-- Source information --
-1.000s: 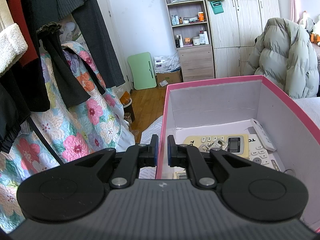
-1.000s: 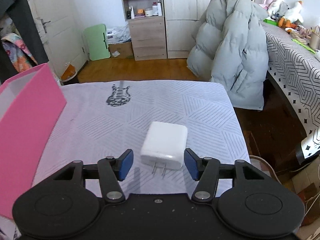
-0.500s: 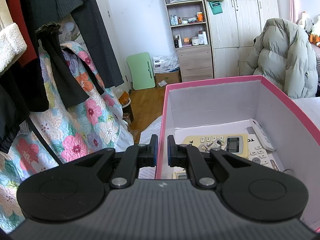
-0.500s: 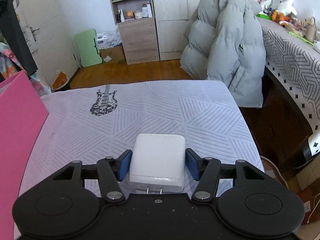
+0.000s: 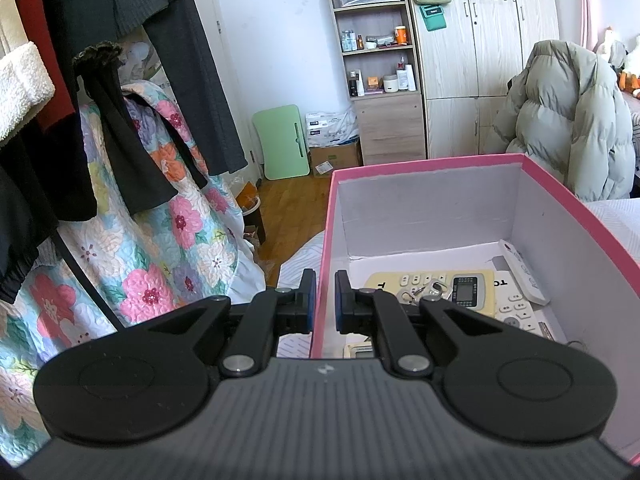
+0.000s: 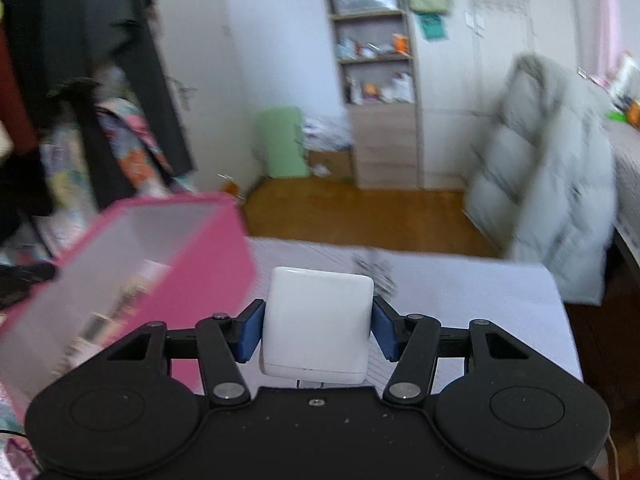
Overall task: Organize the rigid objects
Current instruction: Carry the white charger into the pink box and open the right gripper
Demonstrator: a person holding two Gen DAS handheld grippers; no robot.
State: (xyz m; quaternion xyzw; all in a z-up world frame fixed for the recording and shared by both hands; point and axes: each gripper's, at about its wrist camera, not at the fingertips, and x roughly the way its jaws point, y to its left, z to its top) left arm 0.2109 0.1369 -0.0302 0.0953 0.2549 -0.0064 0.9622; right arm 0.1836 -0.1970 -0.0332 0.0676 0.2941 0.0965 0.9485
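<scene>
Lifted off the bed since earlier, the white charger [image 6: 318, 320] is clamped in the right tongs [image 6: 318, 334] and swung toward the pink box [image 6: 208, 256] at nine o'clock, whose wall [image 5: 322, 280] is pinched steady by the closed left tongs [image 5: 323, 300].

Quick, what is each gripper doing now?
Left gripper: shut on the pink box wall.
Right gripper: shut on the white charger.

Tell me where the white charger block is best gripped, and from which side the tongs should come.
Across its two flat, parallel side faces, coming from the prong end, judging by the right tongs. The white charger block is a rounded square slab with smooth broad faces; the pads sit flat on its narrow sides, prongs pointing back towards the camera. That leaves the far end free to go into the pink box.
</scene>
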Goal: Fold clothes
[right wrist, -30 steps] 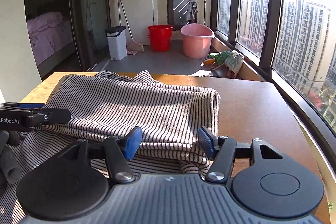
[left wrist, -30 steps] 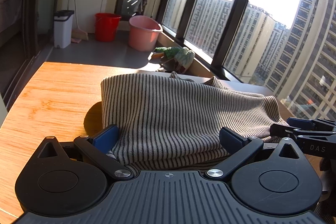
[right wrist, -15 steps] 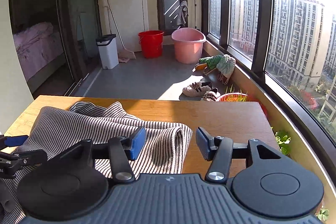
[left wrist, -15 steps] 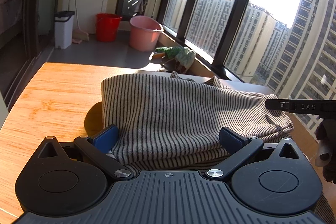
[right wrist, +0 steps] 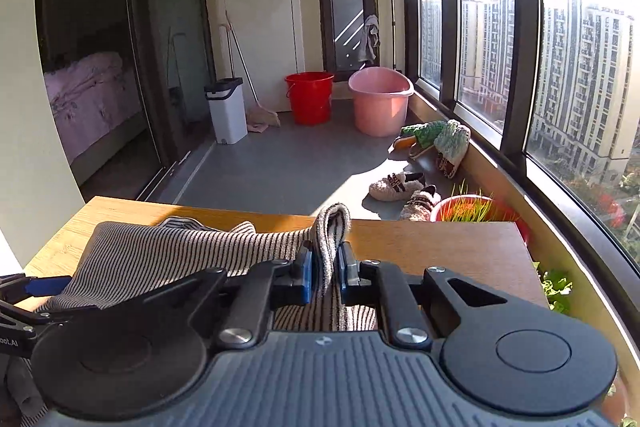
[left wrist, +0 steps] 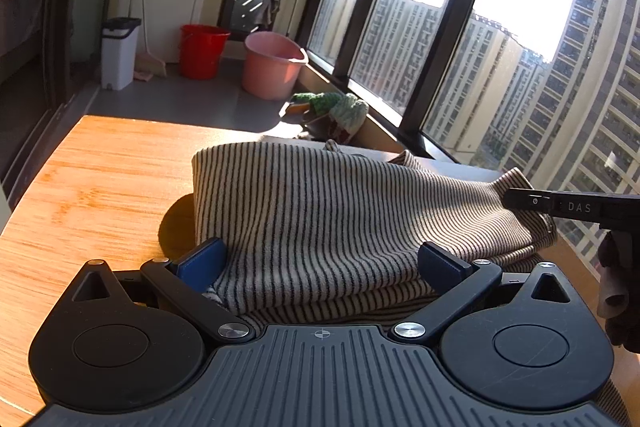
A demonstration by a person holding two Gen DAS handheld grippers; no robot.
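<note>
A beige, dark-striped garment (left wrist: 340, 203) lies folded in layers on the wooden table (left wrist: 100, 179). My left gripper (left wrist: 320, 259) is open at its near edge, and the cloth lies between the wide-apart blue pads (left wrist: 202, 261) without being pinched. My right gripper (right wrist: 325, 267) is at the garment's right end (right wrist: 168, 247). Its jaws are closing, and the pads pinch a bunched fold (right wrist: 332, 227) that stands up between them. It shows in the left wrist view as a black finger (left wrist: 560, 205) at the cloth's right corner. The left gripper (right wrist: 36, 287) appears at the right wrist view's left edge.
The table's far edge (right wrist: 440, 243) drops to a grey balcony floor. Beyond it are a pink basin (right wrist: 380, 103), a red bucket (right wrist: 310, 97), a white bin (right wrist: 226, 109), slippers (right wrist: 400, 183) and a potted plant (right wrist: 464, 207). Tall windows (right wrist: 484, 39) run along the right.
My right gripper slid to the garment's right end, then shut on a fold of it that now stands up between the pads. The left gripper stayed where it was, still open.
</note>
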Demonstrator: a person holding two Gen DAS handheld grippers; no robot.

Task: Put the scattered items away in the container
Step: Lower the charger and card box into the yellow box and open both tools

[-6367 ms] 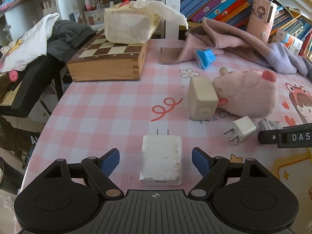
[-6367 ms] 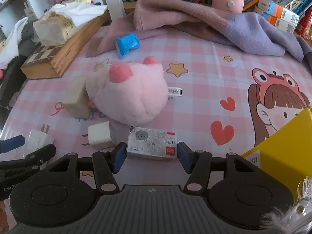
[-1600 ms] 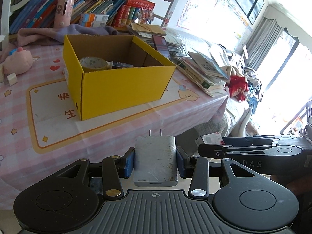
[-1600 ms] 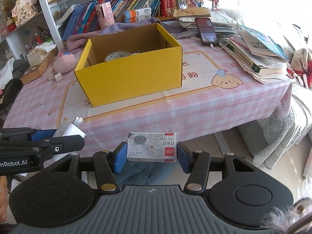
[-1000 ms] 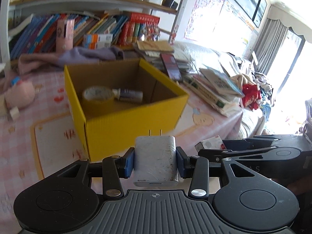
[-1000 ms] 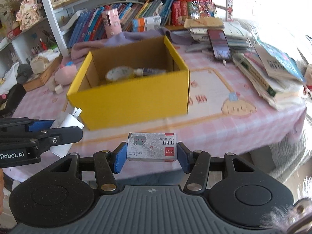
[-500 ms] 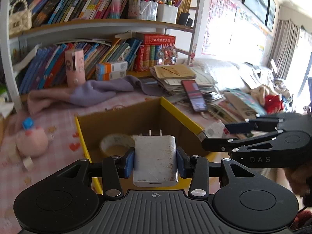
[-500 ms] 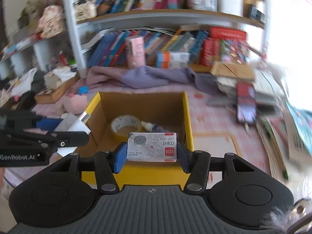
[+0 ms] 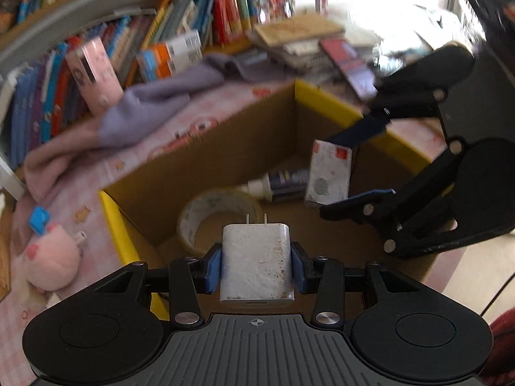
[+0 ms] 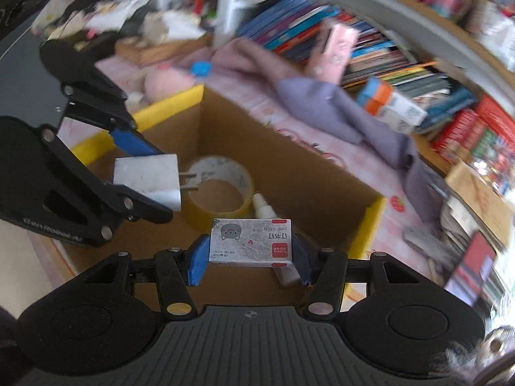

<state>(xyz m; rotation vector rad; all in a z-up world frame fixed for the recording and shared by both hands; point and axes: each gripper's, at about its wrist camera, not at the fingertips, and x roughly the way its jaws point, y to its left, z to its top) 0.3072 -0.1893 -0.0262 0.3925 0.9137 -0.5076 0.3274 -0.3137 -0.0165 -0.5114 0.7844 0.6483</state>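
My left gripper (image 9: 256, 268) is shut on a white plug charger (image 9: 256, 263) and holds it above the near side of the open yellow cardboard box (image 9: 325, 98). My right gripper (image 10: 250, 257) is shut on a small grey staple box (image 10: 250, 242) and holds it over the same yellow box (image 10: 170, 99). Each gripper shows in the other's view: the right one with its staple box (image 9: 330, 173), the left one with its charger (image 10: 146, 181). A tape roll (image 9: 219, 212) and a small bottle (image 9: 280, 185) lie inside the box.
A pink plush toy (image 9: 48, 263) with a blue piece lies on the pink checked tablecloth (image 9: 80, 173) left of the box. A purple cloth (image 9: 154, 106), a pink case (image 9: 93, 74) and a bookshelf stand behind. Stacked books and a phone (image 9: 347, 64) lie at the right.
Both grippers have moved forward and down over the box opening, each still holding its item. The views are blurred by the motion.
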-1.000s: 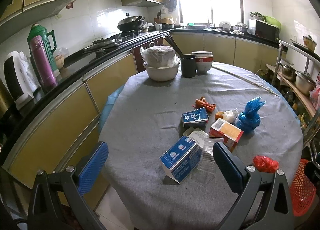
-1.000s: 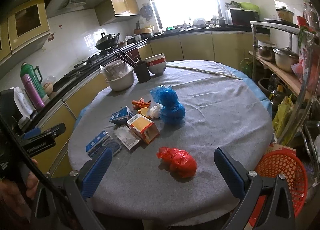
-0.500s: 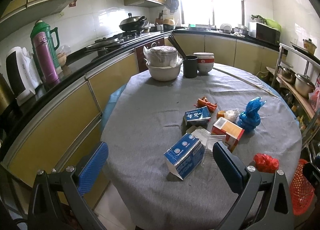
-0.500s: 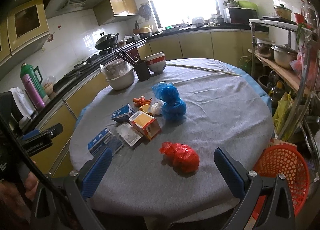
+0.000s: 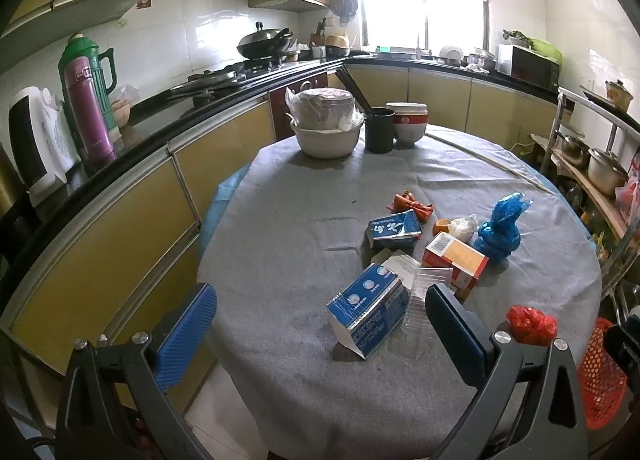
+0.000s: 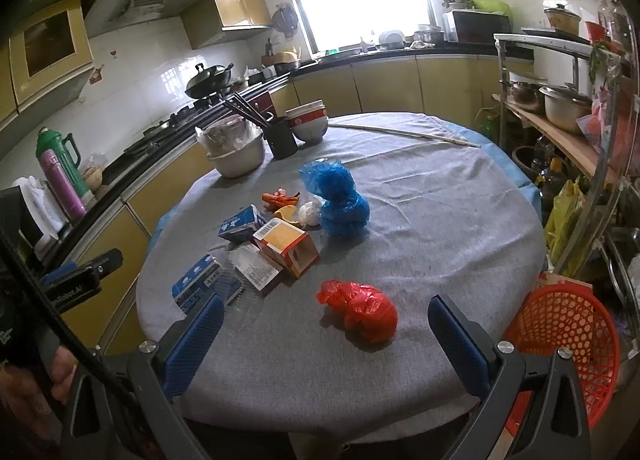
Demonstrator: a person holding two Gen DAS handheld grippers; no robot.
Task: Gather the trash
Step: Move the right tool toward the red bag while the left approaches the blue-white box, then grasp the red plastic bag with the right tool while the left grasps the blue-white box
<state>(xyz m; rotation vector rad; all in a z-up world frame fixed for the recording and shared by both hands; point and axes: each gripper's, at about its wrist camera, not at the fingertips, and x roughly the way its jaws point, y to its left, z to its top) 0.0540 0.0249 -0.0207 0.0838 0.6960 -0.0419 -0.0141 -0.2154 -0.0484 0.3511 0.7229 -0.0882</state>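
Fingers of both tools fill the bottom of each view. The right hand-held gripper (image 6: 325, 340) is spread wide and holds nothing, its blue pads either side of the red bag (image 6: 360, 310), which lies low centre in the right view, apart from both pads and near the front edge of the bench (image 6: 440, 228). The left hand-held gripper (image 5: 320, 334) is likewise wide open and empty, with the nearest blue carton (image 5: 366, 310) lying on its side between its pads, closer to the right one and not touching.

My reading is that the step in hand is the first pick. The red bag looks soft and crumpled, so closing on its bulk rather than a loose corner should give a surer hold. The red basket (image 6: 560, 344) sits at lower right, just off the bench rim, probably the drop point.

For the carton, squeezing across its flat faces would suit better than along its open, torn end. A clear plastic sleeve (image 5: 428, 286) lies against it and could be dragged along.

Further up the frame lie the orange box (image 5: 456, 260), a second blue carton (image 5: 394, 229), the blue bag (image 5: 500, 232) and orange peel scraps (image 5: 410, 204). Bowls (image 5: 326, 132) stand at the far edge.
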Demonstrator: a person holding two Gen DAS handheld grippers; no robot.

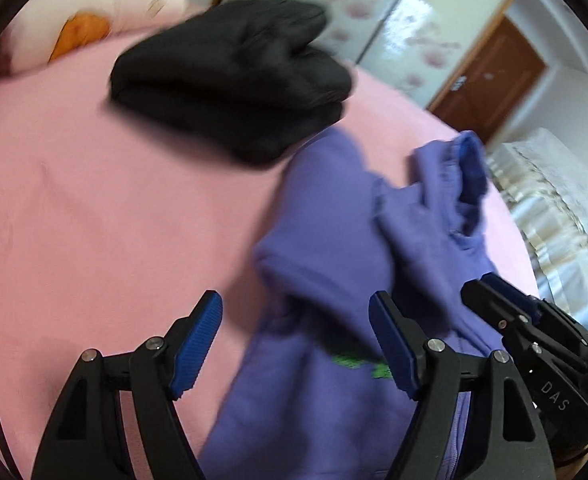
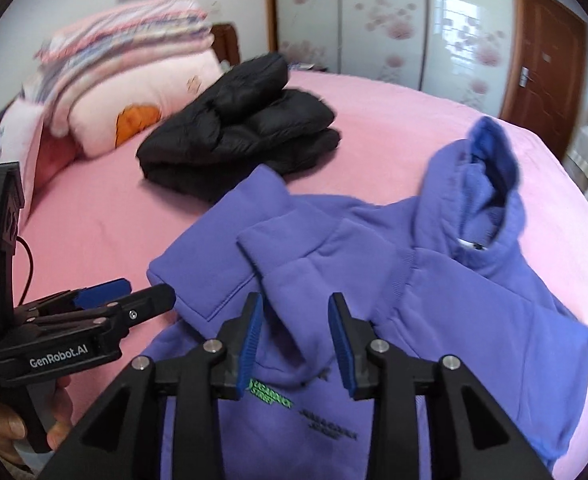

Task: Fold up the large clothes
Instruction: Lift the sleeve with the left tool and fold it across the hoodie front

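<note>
Left tongs [image 1: 296, 344]: jaws wide apart, gripping nothing, over the purple hoodie's [image 1: 334, 240] left edge.
Right tongs, left view [image 1: 494, 300]: at lower right against the purple cloth; apart or together, cannot tell.
Hoodie, left view: blurred, crumpled, hood [image 1: 466, 176] farthest away, on the pink bedsheet [image 1: 94, 220].
Black jacket [image 1: 234, 80]: folded, beyond the hoodie, touching its far corner.
Right tongs [image 2: 296, 340]: jaws apart, empty, over a folded-in sleeve [image 2: 290, 248].
Left tongs, right view [image 2: 134, 292]: beside the hoodie's [image 2: 434, 312] left fold.
Long axis: green-printed chest [image 2: 270, 394] near, hood [image 2: 490, 188] far right.
Open room: bare sheet [image 2: 94, 216] left of the hoodie; pillows [image 2: 134, 92] behind.
</note>
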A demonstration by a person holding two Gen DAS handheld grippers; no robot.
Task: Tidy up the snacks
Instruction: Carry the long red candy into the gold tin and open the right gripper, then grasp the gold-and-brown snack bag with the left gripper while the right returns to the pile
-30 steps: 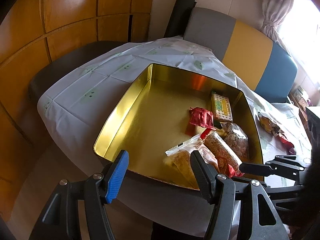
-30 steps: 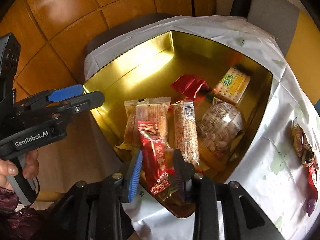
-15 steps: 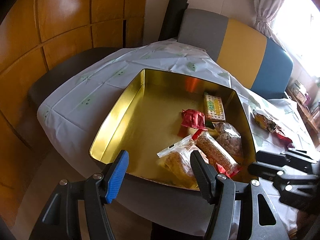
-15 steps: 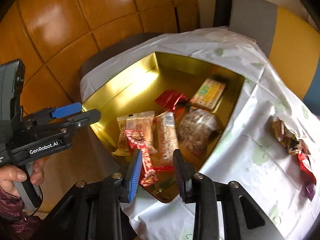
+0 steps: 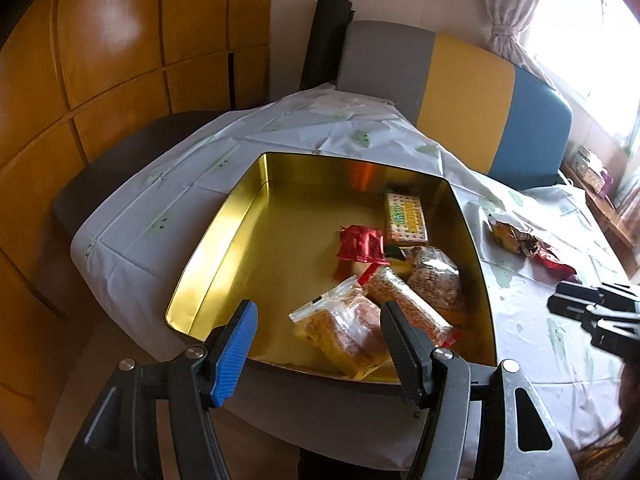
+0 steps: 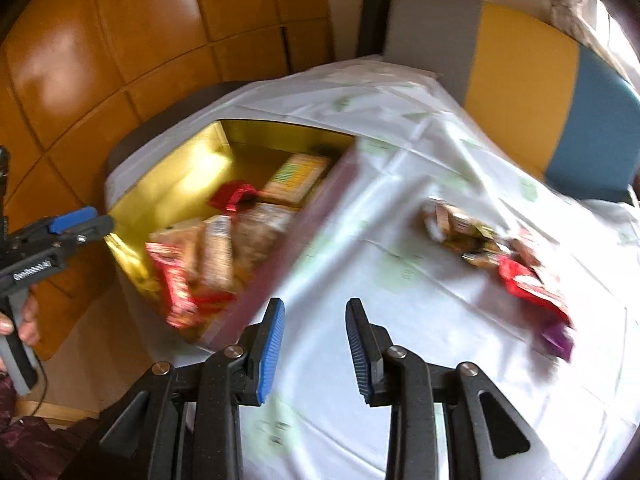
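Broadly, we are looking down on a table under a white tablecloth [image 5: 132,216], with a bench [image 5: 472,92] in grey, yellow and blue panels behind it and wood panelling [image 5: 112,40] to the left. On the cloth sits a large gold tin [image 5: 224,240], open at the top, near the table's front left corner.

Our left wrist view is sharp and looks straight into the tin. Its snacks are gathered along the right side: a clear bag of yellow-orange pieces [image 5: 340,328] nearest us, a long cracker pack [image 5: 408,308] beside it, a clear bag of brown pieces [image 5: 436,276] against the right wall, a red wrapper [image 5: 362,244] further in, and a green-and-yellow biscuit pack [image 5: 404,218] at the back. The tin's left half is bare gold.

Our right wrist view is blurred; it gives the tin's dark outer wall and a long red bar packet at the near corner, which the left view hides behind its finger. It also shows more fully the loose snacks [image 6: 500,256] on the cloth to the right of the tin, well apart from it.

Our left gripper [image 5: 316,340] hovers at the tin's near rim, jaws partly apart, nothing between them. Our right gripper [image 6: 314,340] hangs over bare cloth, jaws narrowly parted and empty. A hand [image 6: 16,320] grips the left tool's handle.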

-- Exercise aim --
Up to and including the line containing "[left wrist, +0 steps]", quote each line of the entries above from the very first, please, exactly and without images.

-- Problem solution --
-1.000s: 
-1.000s: 
-0.500s: 
-0.500s: 
+0.000s: 
+0.000s: 
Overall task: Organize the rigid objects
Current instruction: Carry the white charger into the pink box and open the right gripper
Demonstrator: a person holding two Gen DAS handheld grippers; no robot.
State: (xyz m; quaternion xyzw; all in a z-up world frame fixed for the recording and shared by both hands; point and axes: each gripper's, at about its wrist camera, not at the fingertips, and x roughly the way its jaws point, y to its left, z to its top) left arm 0.2109 0.1369 -0.0302 0.0953 0.2549 -0.0064 0.9622; right arm 0.1836 -0.1970 -0.0332 0.0676 0.2941 0.0965 0.9485
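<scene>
Lifted off the bed since earlier, the white charger [image 6: 318, 320] is clamped in the right tongs [image 6: 318, 334] and swung toward the pink box [image 6: 208, 256] at nine o'clock, whose wall [image 5: 322, 280] is pinched steady by the closed left tongs [image 5: 323, 300].

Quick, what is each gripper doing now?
Left gripper: shut on the pink box wall.
Right gripper: shut on the white charger.

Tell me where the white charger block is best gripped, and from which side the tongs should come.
Across its two flat, parallel side faces, coming from the prong end, judging by the right tongs. The white charger block is a rounded square slab with smooth broad faces; the pads sit flat on its narrow sides, prongs pointing back towards the camera. That leaves the far end free to go into the pink box.
</scene>
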Goal: Fold clothes
[right wrist, -30 steps] 
[left wrist, -30 steps] 
[right wrist, -15 steps] 
[left wrist, -15 steps] 
[right wrist, +0 steps] 
[left wrist, +0 steps] 

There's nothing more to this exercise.